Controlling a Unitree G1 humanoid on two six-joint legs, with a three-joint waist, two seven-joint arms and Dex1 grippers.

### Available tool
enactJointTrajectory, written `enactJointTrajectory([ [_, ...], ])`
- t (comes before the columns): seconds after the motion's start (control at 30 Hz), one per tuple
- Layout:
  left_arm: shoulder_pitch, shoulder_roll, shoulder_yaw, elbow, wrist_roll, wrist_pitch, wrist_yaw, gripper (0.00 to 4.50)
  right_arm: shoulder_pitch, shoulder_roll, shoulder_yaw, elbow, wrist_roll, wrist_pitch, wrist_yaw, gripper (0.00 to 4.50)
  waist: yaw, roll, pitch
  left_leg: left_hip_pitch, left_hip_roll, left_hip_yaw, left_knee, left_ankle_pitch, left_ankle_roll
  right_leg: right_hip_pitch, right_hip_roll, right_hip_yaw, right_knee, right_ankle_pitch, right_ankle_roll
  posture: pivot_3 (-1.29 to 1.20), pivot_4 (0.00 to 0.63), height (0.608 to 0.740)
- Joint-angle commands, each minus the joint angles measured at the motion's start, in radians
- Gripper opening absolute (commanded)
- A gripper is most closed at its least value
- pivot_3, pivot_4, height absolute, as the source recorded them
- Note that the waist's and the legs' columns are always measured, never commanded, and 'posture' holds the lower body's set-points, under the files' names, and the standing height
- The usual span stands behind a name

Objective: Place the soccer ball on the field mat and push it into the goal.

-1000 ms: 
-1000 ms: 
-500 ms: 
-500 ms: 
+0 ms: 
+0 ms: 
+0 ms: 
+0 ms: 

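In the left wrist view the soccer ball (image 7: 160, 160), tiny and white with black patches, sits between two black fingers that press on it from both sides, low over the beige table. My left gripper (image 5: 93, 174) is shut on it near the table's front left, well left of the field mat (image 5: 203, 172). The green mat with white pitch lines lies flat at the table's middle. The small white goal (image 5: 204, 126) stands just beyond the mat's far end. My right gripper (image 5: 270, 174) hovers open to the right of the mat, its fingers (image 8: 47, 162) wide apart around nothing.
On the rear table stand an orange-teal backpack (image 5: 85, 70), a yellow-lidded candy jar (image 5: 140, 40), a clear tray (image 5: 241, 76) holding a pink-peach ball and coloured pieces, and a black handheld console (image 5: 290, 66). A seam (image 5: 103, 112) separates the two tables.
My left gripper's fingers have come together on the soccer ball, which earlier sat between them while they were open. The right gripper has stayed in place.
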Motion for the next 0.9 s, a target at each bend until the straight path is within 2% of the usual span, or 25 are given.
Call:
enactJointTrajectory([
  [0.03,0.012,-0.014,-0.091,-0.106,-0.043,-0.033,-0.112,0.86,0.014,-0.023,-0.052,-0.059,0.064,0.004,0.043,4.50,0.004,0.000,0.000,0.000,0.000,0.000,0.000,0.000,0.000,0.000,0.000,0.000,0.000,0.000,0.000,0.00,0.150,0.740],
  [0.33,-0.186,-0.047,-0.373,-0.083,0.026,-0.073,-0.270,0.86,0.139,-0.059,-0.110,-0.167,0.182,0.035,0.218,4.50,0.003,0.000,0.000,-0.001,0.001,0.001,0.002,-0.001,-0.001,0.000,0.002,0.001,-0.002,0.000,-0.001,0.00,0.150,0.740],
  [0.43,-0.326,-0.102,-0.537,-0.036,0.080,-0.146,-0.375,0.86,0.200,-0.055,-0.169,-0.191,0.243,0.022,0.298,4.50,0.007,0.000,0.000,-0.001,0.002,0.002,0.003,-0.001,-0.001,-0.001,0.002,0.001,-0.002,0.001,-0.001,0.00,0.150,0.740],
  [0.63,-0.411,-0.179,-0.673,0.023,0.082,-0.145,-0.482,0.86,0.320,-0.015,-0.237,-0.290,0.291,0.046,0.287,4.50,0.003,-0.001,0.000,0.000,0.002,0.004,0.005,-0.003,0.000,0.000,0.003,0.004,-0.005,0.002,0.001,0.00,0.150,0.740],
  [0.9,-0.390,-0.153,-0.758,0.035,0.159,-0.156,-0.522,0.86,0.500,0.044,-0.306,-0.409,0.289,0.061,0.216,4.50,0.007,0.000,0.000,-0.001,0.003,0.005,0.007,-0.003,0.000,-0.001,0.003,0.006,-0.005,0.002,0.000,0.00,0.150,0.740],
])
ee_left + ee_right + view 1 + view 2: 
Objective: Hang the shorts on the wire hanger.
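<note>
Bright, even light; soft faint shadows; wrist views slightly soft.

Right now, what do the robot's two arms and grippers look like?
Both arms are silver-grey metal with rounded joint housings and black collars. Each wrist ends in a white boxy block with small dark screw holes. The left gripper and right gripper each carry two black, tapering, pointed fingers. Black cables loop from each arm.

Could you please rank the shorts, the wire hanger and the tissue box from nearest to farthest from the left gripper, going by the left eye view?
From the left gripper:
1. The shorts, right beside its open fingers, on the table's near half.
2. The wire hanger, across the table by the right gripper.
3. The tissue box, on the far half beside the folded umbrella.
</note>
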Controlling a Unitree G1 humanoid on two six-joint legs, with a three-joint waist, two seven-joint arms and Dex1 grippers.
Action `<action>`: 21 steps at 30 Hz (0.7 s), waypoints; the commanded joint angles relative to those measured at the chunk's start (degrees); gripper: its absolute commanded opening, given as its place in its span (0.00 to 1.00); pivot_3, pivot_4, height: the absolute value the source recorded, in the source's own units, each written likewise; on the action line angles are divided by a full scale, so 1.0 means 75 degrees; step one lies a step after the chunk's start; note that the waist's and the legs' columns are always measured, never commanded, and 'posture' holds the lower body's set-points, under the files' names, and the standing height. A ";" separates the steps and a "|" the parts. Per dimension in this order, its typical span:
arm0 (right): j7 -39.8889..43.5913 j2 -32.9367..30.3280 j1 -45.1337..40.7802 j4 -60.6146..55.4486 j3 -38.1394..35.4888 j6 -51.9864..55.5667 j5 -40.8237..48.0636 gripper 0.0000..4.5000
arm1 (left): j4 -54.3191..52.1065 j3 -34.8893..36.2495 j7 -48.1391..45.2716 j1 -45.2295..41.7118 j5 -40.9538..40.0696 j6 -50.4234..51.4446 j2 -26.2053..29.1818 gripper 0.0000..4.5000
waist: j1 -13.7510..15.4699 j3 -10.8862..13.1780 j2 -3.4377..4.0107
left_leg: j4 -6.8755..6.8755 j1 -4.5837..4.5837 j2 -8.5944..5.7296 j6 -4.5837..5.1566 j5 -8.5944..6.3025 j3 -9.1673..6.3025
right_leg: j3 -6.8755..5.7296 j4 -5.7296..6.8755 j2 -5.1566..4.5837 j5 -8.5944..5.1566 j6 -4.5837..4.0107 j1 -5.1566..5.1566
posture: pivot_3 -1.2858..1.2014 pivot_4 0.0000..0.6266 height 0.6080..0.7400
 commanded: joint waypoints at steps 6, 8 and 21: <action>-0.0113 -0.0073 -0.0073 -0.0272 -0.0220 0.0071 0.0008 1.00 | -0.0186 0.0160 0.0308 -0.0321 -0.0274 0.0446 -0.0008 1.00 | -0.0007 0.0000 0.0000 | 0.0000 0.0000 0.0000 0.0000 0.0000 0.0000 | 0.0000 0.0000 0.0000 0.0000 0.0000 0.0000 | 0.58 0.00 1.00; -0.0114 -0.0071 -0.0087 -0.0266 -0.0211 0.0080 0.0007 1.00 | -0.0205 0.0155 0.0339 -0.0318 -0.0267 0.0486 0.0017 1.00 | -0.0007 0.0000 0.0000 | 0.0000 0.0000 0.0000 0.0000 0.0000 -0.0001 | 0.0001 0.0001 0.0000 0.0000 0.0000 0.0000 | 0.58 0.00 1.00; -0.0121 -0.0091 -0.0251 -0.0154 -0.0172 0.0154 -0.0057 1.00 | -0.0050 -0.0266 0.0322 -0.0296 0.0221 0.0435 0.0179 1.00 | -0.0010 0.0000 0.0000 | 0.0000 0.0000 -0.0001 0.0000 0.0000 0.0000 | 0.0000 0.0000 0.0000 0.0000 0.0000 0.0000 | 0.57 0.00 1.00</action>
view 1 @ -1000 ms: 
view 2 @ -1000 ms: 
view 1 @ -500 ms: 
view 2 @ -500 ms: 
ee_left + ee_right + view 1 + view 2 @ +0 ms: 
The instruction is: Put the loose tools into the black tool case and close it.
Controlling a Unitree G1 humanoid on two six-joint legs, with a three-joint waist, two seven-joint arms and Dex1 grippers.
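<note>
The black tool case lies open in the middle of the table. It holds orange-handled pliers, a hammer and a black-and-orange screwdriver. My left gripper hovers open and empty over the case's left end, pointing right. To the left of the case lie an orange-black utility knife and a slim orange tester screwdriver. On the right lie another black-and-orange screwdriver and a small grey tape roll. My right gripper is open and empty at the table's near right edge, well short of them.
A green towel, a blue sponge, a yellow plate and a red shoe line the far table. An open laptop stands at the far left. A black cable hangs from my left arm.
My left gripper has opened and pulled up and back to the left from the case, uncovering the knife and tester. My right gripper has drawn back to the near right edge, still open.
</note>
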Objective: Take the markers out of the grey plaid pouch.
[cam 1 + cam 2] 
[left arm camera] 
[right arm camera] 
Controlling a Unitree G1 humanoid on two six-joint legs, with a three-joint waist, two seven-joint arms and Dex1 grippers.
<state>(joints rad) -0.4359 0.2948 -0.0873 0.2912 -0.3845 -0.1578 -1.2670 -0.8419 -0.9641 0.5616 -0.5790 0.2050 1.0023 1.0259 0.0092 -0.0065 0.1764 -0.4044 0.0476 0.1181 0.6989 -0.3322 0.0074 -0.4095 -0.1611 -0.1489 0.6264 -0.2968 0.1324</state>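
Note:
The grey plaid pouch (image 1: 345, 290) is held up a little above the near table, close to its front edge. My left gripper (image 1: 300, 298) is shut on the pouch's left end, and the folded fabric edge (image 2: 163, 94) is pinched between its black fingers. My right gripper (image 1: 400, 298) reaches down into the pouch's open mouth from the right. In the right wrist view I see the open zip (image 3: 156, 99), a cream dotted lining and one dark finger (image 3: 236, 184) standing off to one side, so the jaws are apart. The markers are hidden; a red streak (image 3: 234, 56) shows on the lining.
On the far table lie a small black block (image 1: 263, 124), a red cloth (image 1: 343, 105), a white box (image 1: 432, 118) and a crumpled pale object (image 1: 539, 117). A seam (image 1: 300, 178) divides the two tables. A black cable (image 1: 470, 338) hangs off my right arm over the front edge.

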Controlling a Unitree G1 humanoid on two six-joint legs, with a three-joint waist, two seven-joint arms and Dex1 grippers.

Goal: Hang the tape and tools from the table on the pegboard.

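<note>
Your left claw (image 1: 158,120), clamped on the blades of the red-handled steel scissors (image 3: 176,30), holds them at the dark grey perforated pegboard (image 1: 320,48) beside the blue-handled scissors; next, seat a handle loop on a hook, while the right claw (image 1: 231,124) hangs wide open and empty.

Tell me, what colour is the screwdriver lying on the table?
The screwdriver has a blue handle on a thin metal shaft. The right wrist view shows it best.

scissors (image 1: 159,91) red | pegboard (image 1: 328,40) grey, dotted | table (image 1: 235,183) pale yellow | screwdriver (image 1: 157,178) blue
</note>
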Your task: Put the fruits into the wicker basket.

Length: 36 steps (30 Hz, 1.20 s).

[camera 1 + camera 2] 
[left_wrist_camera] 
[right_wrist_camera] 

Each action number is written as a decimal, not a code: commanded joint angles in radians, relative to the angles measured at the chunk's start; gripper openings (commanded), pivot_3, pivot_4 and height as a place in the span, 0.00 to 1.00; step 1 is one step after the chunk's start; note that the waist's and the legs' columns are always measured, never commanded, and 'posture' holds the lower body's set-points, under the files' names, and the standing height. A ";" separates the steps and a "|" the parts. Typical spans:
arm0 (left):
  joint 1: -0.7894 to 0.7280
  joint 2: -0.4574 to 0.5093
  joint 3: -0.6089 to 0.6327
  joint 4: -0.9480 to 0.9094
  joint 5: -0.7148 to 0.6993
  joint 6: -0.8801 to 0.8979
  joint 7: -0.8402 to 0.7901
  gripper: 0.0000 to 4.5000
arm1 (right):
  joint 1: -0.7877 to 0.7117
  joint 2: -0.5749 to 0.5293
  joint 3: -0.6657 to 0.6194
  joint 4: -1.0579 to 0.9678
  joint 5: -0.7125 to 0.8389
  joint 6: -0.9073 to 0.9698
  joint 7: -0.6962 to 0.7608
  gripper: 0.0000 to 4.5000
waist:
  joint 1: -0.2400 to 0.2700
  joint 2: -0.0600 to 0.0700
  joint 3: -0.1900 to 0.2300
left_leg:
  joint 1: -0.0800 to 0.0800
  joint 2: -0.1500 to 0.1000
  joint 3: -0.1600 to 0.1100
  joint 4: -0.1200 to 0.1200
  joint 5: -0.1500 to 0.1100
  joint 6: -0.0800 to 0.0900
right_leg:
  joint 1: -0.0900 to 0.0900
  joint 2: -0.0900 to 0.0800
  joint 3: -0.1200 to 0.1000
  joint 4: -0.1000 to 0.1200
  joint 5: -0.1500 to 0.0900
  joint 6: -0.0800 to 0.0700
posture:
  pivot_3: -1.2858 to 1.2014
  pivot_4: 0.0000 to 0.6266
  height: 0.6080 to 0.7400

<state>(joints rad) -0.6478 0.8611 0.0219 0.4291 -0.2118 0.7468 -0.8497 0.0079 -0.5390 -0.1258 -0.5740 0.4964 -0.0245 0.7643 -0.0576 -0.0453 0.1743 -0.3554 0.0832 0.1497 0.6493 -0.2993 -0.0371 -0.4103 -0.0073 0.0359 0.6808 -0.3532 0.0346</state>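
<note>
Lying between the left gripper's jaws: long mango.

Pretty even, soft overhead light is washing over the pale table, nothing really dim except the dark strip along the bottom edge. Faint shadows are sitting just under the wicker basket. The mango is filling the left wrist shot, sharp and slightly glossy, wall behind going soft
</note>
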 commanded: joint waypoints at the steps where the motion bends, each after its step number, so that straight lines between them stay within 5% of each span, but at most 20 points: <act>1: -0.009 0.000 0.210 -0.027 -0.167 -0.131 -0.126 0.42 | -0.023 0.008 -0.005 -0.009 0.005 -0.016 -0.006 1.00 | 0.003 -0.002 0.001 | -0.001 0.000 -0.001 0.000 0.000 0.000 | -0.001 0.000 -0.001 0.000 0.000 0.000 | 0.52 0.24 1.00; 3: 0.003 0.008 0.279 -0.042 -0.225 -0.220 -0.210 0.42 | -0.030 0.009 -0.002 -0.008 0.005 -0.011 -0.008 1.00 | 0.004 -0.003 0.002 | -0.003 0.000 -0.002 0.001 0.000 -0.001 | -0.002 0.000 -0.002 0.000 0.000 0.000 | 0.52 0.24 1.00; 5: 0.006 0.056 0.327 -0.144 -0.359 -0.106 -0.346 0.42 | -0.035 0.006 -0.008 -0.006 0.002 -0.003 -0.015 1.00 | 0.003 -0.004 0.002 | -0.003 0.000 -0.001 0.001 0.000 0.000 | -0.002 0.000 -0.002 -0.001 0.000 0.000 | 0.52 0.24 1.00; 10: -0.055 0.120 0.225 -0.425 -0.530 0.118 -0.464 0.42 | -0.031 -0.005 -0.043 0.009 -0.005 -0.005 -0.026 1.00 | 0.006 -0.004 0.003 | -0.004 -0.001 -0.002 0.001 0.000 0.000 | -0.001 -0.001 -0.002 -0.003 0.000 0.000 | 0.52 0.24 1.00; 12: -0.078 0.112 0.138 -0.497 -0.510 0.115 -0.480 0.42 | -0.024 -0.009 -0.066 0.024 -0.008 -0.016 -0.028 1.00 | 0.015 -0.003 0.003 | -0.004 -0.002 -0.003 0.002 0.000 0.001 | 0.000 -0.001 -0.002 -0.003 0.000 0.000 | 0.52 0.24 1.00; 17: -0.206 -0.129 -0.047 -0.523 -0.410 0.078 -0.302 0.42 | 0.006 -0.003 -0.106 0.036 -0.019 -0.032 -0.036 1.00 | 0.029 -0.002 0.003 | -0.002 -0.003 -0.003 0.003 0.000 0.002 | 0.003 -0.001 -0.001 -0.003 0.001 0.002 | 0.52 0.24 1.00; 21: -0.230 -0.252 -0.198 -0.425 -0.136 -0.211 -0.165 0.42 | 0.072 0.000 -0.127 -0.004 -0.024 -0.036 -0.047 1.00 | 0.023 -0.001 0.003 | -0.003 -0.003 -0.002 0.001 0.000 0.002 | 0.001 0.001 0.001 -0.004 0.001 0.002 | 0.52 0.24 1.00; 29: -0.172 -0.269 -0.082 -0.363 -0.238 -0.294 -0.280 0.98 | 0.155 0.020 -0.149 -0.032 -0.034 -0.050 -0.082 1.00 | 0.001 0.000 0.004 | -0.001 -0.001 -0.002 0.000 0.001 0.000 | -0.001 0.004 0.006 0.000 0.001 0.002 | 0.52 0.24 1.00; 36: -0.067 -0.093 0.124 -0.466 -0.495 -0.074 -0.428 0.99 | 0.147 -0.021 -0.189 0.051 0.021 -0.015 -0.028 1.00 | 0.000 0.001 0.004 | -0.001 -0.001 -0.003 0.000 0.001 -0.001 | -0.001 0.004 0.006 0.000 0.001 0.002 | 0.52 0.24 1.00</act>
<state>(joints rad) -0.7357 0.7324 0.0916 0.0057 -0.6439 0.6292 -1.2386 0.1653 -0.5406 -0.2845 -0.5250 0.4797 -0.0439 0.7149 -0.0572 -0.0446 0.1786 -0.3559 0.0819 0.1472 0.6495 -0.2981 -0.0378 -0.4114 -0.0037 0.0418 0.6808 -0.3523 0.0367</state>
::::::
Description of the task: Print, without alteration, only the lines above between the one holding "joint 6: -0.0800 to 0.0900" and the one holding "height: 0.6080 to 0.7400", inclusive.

Result for this task:
  joint 6: -0.0800 to 0.0900
right_leg:
  joint 1: -0.0900 to 0.0900
  joint 2: -0.0900 to 0.0800
  joint 3: -0.1200 to 0.1000
  joint 4: -0.1000 to 0.1200
  joint 5: -0.1500 to 0.0900
  joint 6: -0.0800 to 0.0700
posture:
  pivot_3: -1.2858 to 1.2014
  pivot_4: 0.0000 to 0.6266
  height: 0.6080 to 0.7400

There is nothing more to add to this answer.